I cannot stop this warning.
Internet search throws up issues people have had over the years with steps_per_epoch and batch_size and their inter-relations. That's not a problem here; I have 80,000 instances and a batch size of 80, so I'm expecting 1000 steps_per_epoch. I can pass these values in as arguments and the warning still occurs. If I reduce steps_per_epoch without changing the other values, so effectively stopping early, I still get the warning a couple of steps before the end of the epoch. Same for the validation_data.
Changing verbose seems to alter when the warning happens.
Adding repeat(2) to the dataset pipelines doesn't stop the warning. It just happens later (near the end of epoch 1 if verbose == 1).
My gut feeling is that this is either;
I'm going to see what happens with the GPU enable.
Interesting. In my new conda env it doesn't see the GPU.
And pip install tensorflow-gpu falls over. FFS I can't believe a modern language and environment is so sensitive to versioning. I thought we'd got over this shite in the 2000s.
OK, tensorflow-gpu deprecated. Should be part of full tensorflow install.
Having worked through #10 I've finally been able to confirm it's still any issue when training on the GPU.
I have noticed that there are more diags messages under a venv (I'm probably supressing them with TF_CPP_MIN_LOG_LEVEL in the conda env). Will look into this.
Behaviour under the venv displays the following for every training epoch;
Epoch 1/100
997/Unknown 12s 10ms/step - loss: 0.1381 - mse: 0.05692024-04-08 09:36:39.542327: W tensorflow/core/framework/local_rendezvous.cc:404] Local rendezvous is aborting with status: OUT_OF_RANGE: End of sequence
[[{{node IteratorGetNext}}]]
/home/steveo/anaconda3/lib/python3.11/contextlib.py:155: UserWarning: Your input ran out of data; interrupting training. Make sure that your dataset or generator can generate at least `steps_per_epoch * epochs` batches. You may need to use the `.repeat()` function when building your dataset.

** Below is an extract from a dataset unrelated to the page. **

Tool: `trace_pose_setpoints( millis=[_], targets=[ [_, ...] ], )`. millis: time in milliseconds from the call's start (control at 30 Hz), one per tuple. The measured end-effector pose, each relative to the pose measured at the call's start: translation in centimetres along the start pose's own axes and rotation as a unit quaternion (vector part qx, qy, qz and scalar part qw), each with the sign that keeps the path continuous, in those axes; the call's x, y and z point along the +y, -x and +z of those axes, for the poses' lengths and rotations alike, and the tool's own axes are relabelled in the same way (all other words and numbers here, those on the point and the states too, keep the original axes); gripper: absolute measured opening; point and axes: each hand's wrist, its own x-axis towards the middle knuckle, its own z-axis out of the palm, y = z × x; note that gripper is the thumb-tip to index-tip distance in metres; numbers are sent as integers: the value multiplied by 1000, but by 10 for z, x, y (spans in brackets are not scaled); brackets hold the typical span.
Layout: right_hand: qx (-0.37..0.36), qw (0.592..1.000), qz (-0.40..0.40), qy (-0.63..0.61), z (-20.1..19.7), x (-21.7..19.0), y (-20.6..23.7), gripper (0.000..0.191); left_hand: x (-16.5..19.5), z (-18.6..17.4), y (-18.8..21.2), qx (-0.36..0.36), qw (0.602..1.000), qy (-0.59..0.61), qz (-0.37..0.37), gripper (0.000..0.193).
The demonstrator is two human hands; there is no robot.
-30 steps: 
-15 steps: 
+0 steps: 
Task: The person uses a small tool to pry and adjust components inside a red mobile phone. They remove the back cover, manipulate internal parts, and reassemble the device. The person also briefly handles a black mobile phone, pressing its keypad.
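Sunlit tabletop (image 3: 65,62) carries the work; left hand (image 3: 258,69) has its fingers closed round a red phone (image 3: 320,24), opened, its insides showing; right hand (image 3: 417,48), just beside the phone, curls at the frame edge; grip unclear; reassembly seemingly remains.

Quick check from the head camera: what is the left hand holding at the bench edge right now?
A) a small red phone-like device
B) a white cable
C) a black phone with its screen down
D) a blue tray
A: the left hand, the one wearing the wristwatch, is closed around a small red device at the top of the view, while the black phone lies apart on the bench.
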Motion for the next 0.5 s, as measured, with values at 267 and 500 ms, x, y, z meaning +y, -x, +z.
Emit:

self.gen.throw(typ, value, traceback)
2024-04-08 09:36:40.536080: W tensorflow/core/framework/local_rendezvous.cc:404] Local rendezvous is aborting with status: OUT_OF_RANGE: End of sequence
[[{{node IteratorGetNext}}]]
1000/1000 ━━━━━━━━━━━━━━━━━━━━ 13s 11ms/step - loss: 0.1379 - mse: 0.0568 - val_loss: 0.0567 - val_mse: 0.0167
Doesn't seem to stop training proceding.
I suspect the conda env has the same messages, but they're supressed after the first epoch ... confirmed.
That helps. Looks like this is another issue with TensorFlow 2.16. See
It's not causing any failures and hopefully will be fixed in a future version. I'll update my docs and close this with not action required.
See the following text whenever training the CNN: UserWarning: Your input ran out of data; interrupting training.
Training continues and I get a usable model. Putting a repeat() in, as advised, just means that epoch 1 never seems to end
It only seems to be a problem on the first epoch.